Publié à 18h05, le 23 avril 2015 , Modifié à 18h05, le 23 avril 2015

François Hollande veut "réparer les erreurs" libyennes de Nicolas Sarkozy
François Hollande. © PHILIPPE HUGUEN / AFP

Intervenir en Libye, en 2011, le Parti socialiste et François Hollande n’étaient pas contre. En revanche, la gestion de l’après-intervention militaire les rend plus dubitatifs. Ce jeudi 23 avril, après la multiplication de naufrages dramatiques de migrants en mer Méditerranée, François Hollande a estimé que pour mettre fin à ces tragédies, il fallait notamment "réparer les erreurs du passé" en Libye, visant implicitement son prédécesseur Nicolas Sarkozy.

"La question, c'est de savoir comment se fait-il qu'après une intervention il y a plus de trois ans et demi, il n'y ait eu aucune réflexion sur ce qui devait se passer après", s’est interrogé le chef de l’Etat avant de développer :

Si le monde reste indifférent à ce qui se passe en Libye, alors, même si on met davantage de moyens, davantage de surveillance, davantage de présence en mer, davantage de coopération, davantage de lutte contre les terroristes, il y aura toujours cette cause terrible qui est le fait que ce pays n'est plus dirigé, n'est même plus gouverné, il est dans le chaos.

En 2011, Nicolas Sarkozy avait joué un rôle moteur avec le Premier ministre britannique David Cameron dans le déclenchement de l’opération militaire internationale en Libye, qui avait conduit à la chute du régime de Mouammar Kadhafi.

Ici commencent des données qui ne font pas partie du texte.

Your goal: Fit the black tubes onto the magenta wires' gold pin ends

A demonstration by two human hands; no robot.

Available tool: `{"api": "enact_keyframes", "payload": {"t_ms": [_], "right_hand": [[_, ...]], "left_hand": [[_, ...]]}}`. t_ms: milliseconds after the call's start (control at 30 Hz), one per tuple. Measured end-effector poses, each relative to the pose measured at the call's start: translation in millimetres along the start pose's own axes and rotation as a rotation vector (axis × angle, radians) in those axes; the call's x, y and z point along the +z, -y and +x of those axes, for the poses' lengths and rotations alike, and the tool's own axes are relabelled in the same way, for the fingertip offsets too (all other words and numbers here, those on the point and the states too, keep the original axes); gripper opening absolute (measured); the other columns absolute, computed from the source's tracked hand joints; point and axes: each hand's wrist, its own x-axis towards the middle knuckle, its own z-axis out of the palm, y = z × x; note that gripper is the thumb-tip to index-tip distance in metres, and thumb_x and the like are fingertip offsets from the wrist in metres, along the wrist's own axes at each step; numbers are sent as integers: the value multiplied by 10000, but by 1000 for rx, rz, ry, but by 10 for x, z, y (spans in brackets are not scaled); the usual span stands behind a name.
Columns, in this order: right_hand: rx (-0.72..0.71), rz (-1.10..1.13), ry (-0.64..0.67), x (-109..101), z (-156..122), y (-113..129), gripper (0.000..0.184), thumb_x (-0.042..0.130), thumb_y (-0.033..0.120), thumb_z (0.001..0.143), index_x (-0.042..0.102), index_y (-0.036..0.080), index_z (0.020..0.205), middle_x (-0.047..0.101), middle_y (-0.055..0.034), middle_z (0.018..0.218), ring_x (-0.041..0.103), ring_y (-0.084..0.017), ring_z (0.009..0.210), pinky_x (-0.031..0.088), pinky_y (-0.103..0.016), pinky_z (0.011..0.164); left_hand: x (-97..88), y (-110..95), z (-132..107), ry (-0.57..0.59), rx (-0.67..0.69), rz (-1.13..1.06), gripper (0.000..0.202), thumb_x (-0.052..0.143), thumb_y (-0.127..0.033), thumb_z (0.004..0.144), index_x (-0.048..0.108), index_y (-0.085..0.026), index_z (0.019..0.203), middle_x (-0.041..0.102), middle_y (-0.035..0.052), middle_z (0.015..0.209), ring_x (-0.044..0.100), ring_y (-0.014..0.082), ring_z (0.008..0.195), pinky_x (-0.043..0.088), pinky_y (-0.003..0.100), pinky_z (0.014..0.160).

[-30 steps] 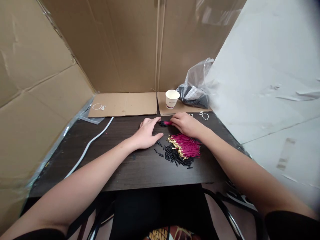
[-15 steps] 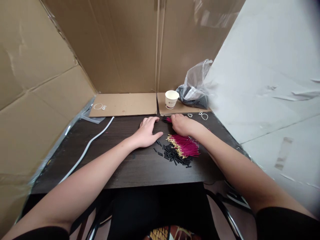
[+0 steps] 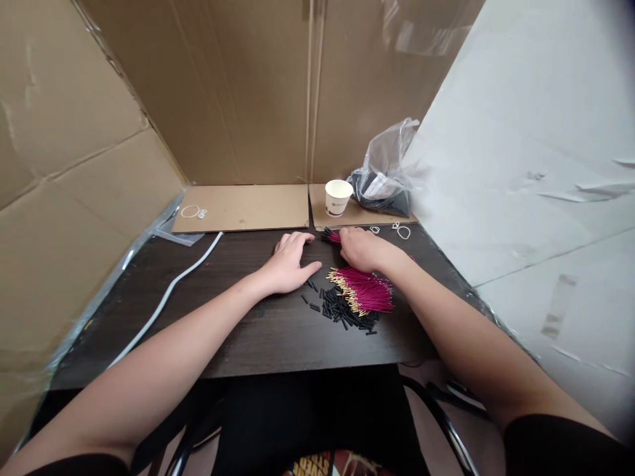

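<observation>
My left hand point(image 3: 288, 263) rests palm down on the dark table point(image 3: 238, 324), fingers stretched out, holding nothing. My right hand point(image 3: 363, 248) lies just to its right with fingers curled over a small bundle of pink wires with black ends point(image 3: 331, 237) near the cardboard edge. A pile of pink wires with gold tips point(image 3: 366, 292) lies below my right wrist. Several short black tubes point(image 3: 340, 311) are scattered beside that pile.
A white paper cup point(image 3: 337, 197) and a clear plastic bag of black parts point(image 3: 384, 180) stand on cardboard sheets point(image 3: 243, 206) at the back. Rubber bands point(image 3: 405, 231) lie near the bag, others point(image 3: 191, 211) at the back left. A white strip point(image 3: 169, 291) runs along the left. Cardboard walls enclose the table.
My right hand has slid the small pink bundle slightly away, toward the cardboard edge. My left hand has stayed in place.
</observation>
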Motion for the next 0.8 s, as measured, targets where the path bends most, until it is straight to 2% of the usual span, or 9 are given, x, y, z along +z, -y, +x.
{"api": "enact_keyframes", "payload": {"t_ms": [267, 400, 533, 700, 800], "right_hand": [[-13, -58, -21, 42, -71, 17, 357, 441, 99, 1060, 618, 31, 1363, 681, -301, 1340, 663, -395, 1219, 478, -459, 967], [-16, -8, -28, 52, -66, -15, 361, 456, 57, 1037, 602, 43, 1367, 683, -288, 1342, 658, -377, 1223, 475, -429, 951], [7, 13, -23, 48, -54, -35, 342, 476, 85, 1046, 575, 38, 1370, 689, -288, 1317, 667, -370, 1191, 470, -415, 919], [18, 11, -14, 50, -29, -51, 313, 440, 203, 1124, 592, 46, 1348, 710, -288, 1269, 682, -367, 1147, 469, -413, 886], [15, -7, 1, 45, -8, -50, 339, 416, 184, 1117, 602, 40, 1361, 714, -297, 1264, 690, -375, 1134, 469, -428, 886]], "left_hand": [[13, 11, -18, 2, 12, 19, 532, 724, -413, 1001, 566, -187, 1457, 619, 177, 1511, 522, 389, 1473, 430, 600, 1288], [20, 22, -21, -2, 23, 22, 530, 722, -420, 1003, 562, -189, 1453, 617, 177, 1516, 522, 391, 1472, 431, 608, 1283], [10, 12, -26, 6, 22, 31, 528, 725, -417, 1001, 564, -184, 1447, 617, 177, 1520, 521, 394, 1473, 433, 605, 1278], [4, 4, -26, 17, 20, 33, 522, 719, -421, 1003, 566, -182, 1441, 616, 181, 1520, 527, 396, 1459, 441, 610, 1267], [15, 20, -25, 8, 30, 36, 526, 723, -425, 1002, 565, -186, 1443, 613, 179, 1524, 524, 394, 1462, 434, 612, 1274]]}}
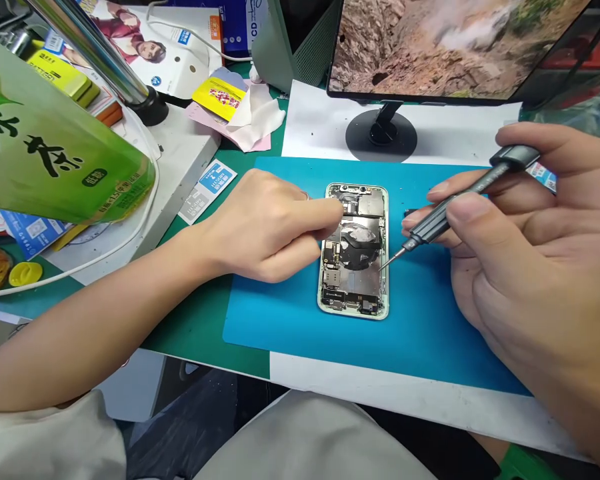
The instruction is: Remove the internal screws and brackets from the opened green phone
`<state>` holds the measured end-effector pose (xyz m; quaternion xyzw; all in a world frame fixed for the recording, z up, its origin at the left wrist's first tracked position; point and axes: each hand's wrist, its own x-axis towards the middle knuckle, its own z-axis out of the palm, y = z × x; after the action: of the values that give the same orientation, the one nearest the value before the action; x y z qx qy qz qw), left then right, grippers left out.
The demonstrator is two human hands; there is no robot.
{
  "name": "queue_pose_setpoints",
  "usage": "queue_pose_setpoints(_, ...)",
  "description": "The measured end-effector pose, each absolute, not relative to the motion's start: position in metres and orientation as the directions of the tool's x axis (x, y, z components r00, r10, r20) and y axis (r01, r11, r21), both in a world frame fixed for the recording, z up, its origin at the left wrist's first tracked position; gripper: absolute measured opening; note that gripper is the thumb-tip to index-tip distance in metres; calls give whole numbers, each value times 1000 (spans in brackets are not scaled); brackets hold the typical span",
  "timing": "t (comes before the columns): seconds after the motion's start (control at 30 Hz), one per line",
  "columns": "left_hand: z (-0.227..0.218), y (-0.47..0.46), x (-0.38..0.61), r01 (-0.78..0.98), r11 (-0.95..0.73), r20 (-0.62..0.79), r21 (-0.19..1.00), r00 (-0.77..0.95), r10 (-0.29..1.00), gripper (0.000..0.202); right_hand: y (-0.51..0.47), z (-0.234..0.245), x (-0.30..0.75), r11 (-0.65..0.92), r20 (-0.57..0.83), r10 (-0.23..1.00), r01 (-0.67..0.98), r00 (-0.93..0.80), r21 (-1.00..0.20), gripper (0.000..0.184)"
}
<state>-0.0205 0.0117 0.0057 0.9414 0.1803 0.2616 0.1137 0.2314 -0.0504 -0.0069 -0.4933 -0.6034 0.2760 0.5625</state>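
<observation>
The opened phone [354,250] lies flat on the blue mat [430,320] on the desk [205,333]. The left hand [265,230] presses fingertips on the phone's left edge, gripping nothing. The right hand [520,227] is closed around a screwdriver [450,210], its tip at the phone's right rim. Best keep the driver steady, pressure light, and the phone pinned firmly.

A green-topped bench [200,327] carries a blue mat [430,333], a monitor [445,47] on a round stand, and clutter at left
</observation>
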Motion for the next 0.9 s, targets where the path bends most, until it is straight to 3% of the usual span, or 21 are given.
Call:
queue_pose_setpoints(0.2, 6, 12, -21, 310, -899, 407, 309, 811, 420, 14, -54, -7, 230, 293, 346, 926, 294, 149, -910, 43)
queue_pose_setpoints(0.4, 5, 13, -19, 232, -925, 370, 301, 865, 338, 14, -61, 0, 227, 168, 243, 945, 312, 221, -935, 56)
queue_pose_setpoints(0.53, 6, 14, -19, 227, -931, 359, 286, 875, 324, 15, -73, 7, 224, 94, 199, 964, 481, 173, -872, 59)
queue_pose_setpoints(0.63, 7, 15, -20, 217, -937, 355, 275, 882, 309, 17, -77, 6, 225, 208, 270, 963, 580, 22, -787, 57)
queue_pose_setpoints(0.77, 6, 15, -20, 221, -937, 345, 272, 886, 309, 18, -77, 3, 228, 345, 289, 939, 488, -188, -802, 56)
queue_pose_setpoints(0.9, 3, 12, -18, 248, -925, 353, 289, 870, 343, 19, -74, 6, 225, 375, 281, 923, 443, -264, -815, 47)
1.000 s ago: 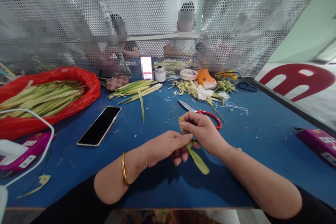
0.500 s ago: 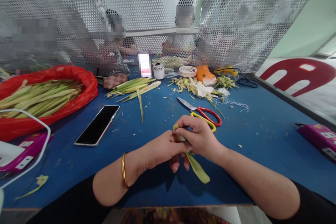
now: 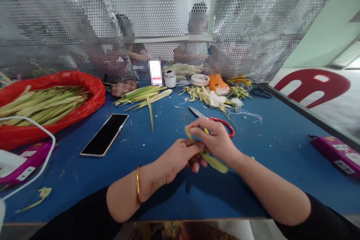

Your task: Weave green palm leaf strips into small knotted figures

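blue table (image 3: 281, 135) | left hand (image 3: 177, 156), right hand (image 3: 217, 140) together, pinching leaf strip (image 3: 217, 163) | strip yellow-green, narrow, bent

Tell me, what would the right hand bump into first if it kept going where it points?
The right hand, pinching a leaf strip, points away and leftward. Along that line it would probably reach the loose leaf first, then the leaf bundle; depth is hard to judge.

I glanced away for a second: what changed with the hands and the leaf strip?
The free end of the leaf strip swung up, from hanging toward the person to lying flatter, pointing right. The left hand and right hand kept pinching it; nothing was let go. The scissors and phone stayed put.
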A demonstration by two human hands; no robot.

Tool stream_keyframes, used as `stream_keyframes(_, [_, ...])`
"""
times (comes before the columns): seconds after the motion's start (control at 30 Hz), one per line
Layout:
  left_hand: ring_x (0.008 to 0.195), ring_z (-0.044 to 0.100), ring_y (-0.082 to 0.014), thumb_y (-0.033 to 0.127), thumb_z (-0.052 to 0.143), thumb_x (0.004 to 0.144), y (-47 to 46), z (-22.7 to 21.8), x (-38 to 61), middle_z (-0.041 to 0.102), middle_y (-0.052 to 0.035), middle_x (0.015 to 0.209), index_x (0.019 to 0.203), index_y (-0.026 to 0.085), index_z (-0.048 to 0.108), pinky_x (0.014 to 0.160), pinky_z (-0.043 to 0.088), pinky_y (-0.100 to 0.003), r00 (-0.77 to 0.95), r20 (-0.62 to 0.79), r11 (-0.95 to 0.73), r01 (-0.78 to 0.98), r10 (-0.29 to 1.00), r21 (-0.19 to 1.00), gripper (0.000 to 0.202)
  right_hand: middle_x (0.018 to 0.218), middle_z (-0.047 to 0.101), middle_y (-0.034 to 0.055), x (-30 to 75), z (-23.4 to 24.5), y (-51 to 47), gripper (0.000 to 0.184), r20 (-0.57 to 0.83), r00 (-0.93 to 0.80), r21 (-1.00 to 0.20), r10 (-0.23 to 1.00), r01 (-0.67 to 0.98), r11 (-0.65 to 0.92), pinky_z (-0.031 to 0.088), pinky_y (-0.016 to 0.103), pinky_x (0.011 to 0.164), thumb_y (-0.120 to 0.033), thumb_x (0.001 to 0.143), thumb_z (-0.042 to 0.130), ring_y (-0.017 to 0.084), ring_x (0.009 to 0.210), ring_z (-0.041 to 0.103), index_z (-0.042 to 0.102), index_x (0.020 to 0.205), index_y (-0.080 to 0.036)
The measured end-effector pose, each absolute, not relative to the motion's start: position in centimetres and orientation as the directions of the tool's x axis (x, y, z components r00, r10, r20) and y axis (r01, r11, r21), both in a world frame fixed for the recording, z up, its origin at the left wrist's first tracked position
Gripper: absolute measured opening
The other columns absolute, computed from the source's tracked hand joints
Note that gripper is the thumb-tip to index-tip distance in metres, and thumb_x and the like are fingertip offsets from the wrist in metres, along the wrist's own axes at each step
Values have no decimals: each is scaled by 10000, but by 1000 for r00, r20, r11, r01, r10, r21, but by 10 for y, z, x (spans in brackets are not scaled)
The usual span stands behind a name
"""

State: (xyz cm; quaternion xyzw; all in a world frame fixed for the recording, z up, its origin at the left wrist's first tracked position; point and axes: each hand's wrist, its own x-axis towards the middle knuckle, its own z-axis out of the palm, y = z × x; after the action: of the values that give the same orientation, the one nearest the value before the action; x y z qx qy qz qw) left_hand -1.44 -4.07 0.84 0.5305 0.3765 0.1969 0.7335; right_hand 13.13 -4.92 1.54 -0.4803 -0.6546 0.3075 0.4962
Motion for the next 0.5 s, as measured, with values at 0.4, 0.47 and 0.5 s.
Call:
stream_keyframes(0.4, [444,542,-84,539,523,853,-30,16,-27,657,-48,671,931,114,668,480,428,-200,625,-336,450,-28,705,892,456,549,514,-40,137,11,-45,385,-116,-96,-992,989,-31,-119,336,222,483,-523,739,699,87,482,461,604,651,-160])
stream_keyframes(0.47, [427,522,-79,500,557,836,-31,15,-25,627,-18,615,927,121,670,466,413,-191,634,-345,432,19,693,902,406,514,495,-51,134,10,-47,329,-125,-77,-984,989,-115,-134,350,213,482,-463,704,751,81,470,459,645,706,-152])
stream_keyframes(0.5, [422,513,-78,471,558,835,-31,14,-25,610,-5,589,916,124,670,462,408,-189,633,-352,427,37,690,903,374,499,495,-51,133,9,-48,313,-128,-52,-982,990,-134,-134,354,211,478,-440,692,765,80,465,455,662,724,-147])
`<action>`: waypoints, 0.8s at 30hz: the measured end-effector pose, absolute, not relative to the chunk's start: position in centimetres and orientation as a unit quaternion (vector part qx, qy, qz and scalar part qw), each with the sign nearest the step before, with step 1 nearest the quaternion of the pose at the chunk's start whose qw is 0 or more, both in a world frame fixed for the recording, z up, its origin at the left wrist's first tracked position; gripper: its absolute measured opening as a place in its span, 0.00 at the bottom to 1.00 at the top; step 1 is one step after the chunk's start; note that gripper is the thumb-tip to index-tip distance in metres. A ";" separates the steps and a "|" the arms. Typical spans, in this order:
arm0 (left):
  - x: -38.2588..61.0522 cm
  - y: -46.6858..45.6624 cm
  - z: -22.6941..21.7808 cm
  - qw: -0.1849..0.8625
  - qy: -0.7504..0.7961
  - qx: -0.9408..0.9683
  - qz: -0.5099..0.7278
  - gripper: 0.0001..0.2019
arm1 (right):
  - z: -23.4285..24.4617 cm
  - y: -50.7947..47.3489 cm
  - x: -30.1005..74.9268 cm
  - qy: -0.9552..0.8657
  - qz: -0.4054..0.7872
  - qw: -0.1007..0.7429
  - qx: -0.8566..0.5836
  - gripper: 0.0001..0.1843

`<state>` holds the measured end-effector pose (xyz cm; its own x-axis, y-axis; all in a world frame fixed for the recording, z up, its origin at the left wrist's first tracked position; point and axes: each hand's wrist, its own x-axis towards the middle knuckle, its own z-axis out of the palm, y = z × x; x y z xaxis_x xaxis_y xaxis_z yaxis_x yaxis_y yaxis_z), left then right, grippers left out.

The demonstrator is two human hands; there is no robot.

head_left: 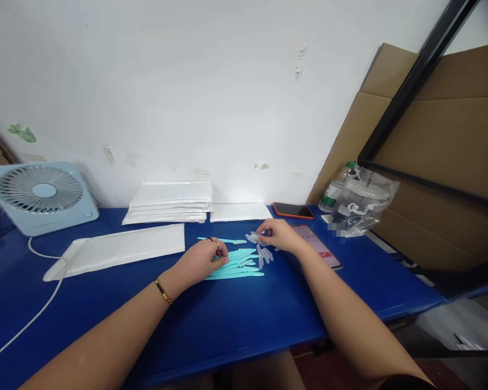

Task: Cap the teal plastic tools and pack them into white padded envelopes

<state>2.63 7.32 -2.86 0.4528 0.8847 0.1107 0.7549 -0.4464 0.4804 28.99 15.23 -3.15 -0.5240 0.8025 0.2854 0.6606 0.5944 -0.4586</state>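
Note:
Several slim turquoise eyebrow razors [238,273] lie side by side in a pile on the blue table [236,319]. My left hand [205,260] rests over the pile's left end, fingers curled and thumb pressed in against a razor; its grip is partly hidden. A single turquoise razor [233,241] lies apart, just beyond that hand. To the right of the pile are several small translucent blade covers [265,255], loosely scattered. My right hand [278,235] reaches among them, thumb and fingertips pinched on one cover.
White padded mailers [168,197] are stacked against the wall, and one long white mailer [126,251] lies at left. A blue fan [44,192] trails a white cable [51,298]. Right are two phones [295,210] [319,246], a bottle [333,192] and a bagged cup [361,200].

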 end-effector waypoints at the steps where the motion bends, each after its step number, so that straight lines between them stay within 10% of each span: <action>1: 2.6 7.4 -2.9 0.189 0.500 0.828 0.172 0.09 | -3.3 15.3 29.1 -0.864 0.140 0.225 -0.428 0.07; 24: 1.8 8.3 -2.6 0.267 0.557 0.733 0.285 0.12 | -3.4 13.2 26.1 -0.698 0.489 0.406 -0.330 0.19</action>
<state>1.77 8.27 -2.58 0.2170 0.9686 0.1210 0.6641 -0.2373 0.7090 26.06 13.18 -3.38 -0.4529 0.8577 0.2434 0.0639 0.3036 -0.9507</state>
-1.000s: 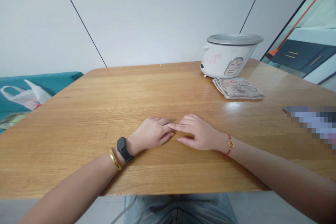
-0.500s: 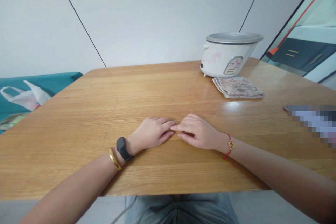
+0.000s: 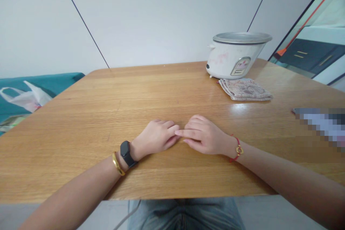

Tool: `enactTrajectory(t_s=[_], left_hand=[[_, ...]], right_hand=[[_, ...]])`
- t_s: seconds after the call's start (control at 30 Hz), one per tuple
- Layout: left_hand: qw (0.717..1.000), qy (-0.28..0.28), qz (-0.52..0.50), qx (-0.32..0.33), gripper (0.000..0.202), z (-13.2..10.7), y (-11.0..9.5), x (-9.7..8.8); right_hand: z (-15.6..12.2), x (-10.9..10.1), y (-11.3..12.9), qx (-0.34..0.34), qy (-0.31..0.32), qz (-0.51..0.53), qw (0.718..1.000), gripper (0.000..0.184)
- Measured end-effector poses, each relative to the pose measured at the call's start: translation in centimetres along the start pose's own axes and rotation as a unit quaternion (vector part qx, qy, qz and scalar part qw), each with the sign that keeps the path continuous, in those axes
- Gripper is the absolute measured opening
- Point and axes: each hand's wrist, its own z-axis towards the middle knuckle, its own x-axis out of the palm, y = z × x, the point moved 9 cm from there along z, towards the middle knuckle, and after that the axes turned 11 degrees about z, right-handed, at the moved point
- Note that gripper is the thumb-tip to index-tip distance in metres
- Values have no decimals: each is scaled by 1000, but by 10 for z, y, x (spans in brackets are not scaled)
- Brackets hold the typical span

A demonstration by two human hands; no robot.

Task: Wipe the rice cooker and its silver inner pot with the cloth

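Wooden tabletop [image 3: 81, 143] fills most of the view, its pale grain running side to side, with the person's lap in blue jeans [image 3: 185, 215] showing just below its near edge. Off its far left corner sits a teal cushioned seat [image 3: 45, 82], with a white plastic bag [image 3: 27, 97] lying on it. Toward the far right of the tabletop stands a white rice cooker [image 3: 234, 59] with scuffed pink marks on its body, a control panel on its front and a bare metal pot rim on top. Just in front of it lies a folded, patterned cloth [image 3: 245, 90]. At the right edge, a pixelated object [image 3: 320, 125] is too blurred to identify.

Both hands rest palm down on the tabletop near its near edge, open and relaxed, gripping nothing. The left hand [image 3: 155, 137] and right hand [image 3: 203, 138] lie side by side, their fingertips [image 3: 179, 133] meeting or almost meeting at the centre. A black smartwatch [image 3: 125, 152] and a gold bangle [image 3: 117, 163] circle the left wrist, and a red cord bracelet with a gold charm [image 3: 238, 150] circles the right.
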Motion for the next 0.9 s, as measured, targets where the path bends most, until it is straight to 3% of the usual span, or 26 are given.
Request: enactTrajectory(t_s=[0.23, 0.47, 0.67, 0.9], left_hand=[[1000, 7, 11, 12, 20, 1, -4, -1], [1000, 2, 12, 14, 24, 1, -3, -1], [1000, 7, 15, 16, 26, 0, -3, 0], [1000, -8, -5, 13, 21, -1, -2, 0]], right_hand=[[2, -2, 3, -3, -3, 2, 1000, 26], [2, -2, 3, -4, -7, 1, 1000, 23], [0, -7, -6, 32, -39, 18, 999, 6], [-2, 3, -8, 40, 10, 24, 999, 34]])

Ce n'est pas la première fois que François Hollande incrimine son prédécesseur dans le dossier libyen. Dès 2011, celui qui était alors candidat du PS à la présidentielle avait estimé que Nicolas Sarkozy avait "beaucoup à se faire pardonner" sur le dossier libyen. Ses proches avaient ensuite demandé, en 2012, des explications à l’ancien chef de l’Etat. Ce à quoi Nathalie Kosciusko-Morizet avait dénoncé une "diversion grossière", en pleine campagne élyséenne.

Proche de Nicolas Sarkozy et ancien conseiller élyséen de ce dernier, le député UMP Henri Guaino a reconnu récemment que cette intervention française sur l’autre rive de la Méditerrannée avait contribué à faire prospérer le chaos dans la région. "Nous sommes en partie responsable de ce chaos", concédait-il. Mais, assure-t-il, Nicolas Sarkozy avait agi "en conscience".